- [WHAT TO PRODUCE]
Please set down the entire listing exactly.

- [DATASET CONTENT]
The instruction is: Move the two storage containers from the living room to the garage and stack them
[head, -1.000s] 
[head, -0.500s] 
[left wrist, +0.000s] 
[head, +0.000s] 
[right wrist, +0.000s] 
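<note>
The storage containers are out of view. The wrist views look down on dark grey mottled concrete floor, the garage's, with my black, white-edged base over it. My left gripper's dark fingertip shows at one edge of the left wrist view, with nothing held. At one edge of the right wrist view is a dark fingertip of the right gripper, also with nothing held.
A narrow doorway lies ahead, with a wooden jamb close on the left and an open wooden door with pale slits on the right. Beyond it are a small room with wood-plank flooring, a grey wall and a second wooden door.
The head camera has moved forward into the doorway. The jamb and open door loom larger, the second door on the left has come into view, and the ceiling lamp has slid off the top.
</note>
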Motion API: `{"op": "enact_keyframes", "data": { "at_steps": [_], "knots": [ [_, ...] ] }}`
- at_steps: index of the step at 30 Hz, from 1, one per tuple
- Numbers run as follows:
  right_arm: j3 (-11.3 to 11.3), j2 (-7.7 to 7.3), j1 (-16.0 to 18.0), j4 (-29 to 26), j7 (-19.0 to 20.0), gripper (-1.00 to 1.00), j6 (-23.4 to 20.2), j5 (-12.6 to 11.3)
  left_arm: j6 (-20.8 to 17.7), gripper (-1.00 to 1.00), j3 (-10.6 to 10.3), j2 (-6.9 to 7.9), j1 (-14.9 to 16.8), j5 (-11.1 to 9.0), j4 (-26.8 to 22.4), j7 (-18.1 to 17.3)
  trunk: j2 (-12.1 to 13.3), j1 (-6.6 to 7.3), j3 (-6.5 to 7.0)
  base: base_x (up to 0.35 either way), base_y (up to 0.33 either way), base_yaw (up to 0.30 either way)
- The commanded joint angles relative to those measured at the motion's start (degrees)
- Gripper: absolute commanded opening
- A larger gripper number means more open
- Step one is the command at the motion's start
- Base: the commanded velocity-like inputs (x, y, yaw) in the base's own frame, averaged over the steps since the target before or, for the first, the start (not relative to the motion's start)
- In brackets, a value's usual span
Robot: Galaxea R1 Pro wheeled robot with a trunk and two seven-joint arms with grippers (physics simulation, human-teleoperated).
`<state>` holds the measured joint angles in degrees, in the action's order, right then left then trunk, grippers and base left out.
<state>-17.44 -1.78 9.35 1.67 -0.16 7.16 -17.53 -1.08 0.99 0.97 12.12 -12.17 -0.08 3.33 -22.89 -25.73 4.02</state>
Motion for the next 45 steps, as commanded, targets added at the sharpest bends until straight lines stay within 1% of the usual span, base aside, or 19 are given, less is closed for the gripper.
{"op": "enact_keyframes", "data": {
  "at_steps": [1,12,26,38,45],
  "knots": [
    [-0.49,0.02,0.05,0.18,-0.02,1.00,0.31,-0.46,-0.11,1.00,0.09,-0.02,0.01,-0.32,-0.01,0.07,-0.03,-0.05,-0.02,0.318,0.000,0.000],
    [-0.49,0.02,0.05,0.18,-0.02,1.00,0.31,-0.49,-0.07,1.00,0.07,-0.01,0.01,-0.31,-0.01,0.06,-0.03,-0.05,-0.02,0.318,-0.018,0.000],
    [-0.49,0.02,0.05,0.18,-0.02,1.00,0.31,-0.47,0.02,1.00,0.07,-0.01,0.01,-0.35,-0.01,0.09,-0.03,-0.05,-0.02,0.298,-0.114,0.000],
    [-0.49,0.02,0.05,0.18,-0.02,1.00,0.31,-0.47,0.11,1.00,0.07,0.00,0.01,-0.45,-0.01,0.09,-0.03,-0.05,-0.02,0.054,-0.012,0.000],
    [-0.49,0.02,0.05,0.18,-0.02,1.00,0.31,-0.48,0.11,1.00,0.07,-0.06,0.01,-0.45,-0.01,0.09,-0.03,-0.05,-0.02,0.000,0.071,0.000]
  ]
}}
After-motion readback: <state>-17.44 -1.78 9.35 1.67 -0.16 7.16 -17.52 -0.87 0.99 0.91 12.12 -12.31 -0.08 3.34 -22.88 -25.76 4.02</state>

- [RESULT OF THIS EXERCISE]
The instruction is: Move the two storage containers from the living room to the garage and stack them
[head, -1.000s] 
[head, -0.500s] 
[left wrist, +0.000s] 
[head, +0.000s] 
[right wrist, +0.000s] 
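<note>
The storage containers are out of view. The wrist views look down on dark grey mottled concrete floor, the garage's, with my black, white-edged base over it. My left gripper's dark fingertip shows at one edge of the left wrist view, with nothing held. At one edge of the right wrist view is a dark fingertip of the right gripper, also with nothing held.
A narrow doorway lies ahead, with a wooden jamb close on the left and an open wooden door with pale slits on the right. Beyond it are a small room with wood-plank flooring, a grey wall and a second wooden door.
The head camera has moved forward into the doorway. The jamb and open door loom larger, the second door on the left has come into view, and the ceiling lamp has slid off the top.
</note>
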Motion API: `{"op": "enact_keyframes", "data": { "at_steps": [_], "knots": [ [_, ...] ] }}`
- at_steps: index of the step at 30 Hz, from 1, one per tuple
- Numbers run as follows:
  right_arm: j3 (-11.3 to 11.3), j2 (-7.7 to 7.3), j1 (-16.0 to 18.0), j4 (-29 to 26), j7 (-19.0 to 20.0), gripper (-1.00 to 1.00), j6 (-23.4 to 20.2), j5 (-12.6 to 11.3)
  left_arm: j6 (-20.8 to 17.7), gripper (-1.00 to 1.00), j3 (-10.6 to 10.3), j2 (-6.9 to 7.9), j1 (-14.9 to 16.8), j5 (-11.1 to 9.0), j4 (-26.8 to 22.4), j7 (-18.1 to 17.3)
  trunk: j2 (-12.1 to 13.3), j1 (-6.6 to 7.3), j3 (-6.5 to 7.0)
  base: base_x (up to 0.35 either way), base_y (up to 0.33 either way), base_yaw (up to 0.30 either way)
- The commanded joint angles relative to those measured at the motion's start (degrees)
- Gripper: absolute commanded opening
- A larger gripper number means more open
- Step one is the command at the motion's start
- Base: the commanded velocity-like inputs (x, y, yaw) in the base's own frame, averaged over the steps since the target before or, for the first, the start (not relative to the motion's start)
- In brackets, a value's usual span
Robot: Galaxea R1 Pro wheeled robot with a trunk and two seven-joint arms with grippers (physics simulation, human-teleoperated).
`<state>` holds the measured joint angles in degrees, in the action's order, right then left then trunk, grippers and base left out.
<state>-17.44 -1.78 9.35 1.67 -0.16 7.16 -17.53 -1.08 0.99 0.97 12.12 -12.17 -0.08 3.33 -22.89 -25.73 4.02</state>
Motion for the next 45 steps, as commanded, targets added at the sharpest bends until straight lines stay within 1% of the usual span, base aside, or 19 are given, less is closed for the gripper.
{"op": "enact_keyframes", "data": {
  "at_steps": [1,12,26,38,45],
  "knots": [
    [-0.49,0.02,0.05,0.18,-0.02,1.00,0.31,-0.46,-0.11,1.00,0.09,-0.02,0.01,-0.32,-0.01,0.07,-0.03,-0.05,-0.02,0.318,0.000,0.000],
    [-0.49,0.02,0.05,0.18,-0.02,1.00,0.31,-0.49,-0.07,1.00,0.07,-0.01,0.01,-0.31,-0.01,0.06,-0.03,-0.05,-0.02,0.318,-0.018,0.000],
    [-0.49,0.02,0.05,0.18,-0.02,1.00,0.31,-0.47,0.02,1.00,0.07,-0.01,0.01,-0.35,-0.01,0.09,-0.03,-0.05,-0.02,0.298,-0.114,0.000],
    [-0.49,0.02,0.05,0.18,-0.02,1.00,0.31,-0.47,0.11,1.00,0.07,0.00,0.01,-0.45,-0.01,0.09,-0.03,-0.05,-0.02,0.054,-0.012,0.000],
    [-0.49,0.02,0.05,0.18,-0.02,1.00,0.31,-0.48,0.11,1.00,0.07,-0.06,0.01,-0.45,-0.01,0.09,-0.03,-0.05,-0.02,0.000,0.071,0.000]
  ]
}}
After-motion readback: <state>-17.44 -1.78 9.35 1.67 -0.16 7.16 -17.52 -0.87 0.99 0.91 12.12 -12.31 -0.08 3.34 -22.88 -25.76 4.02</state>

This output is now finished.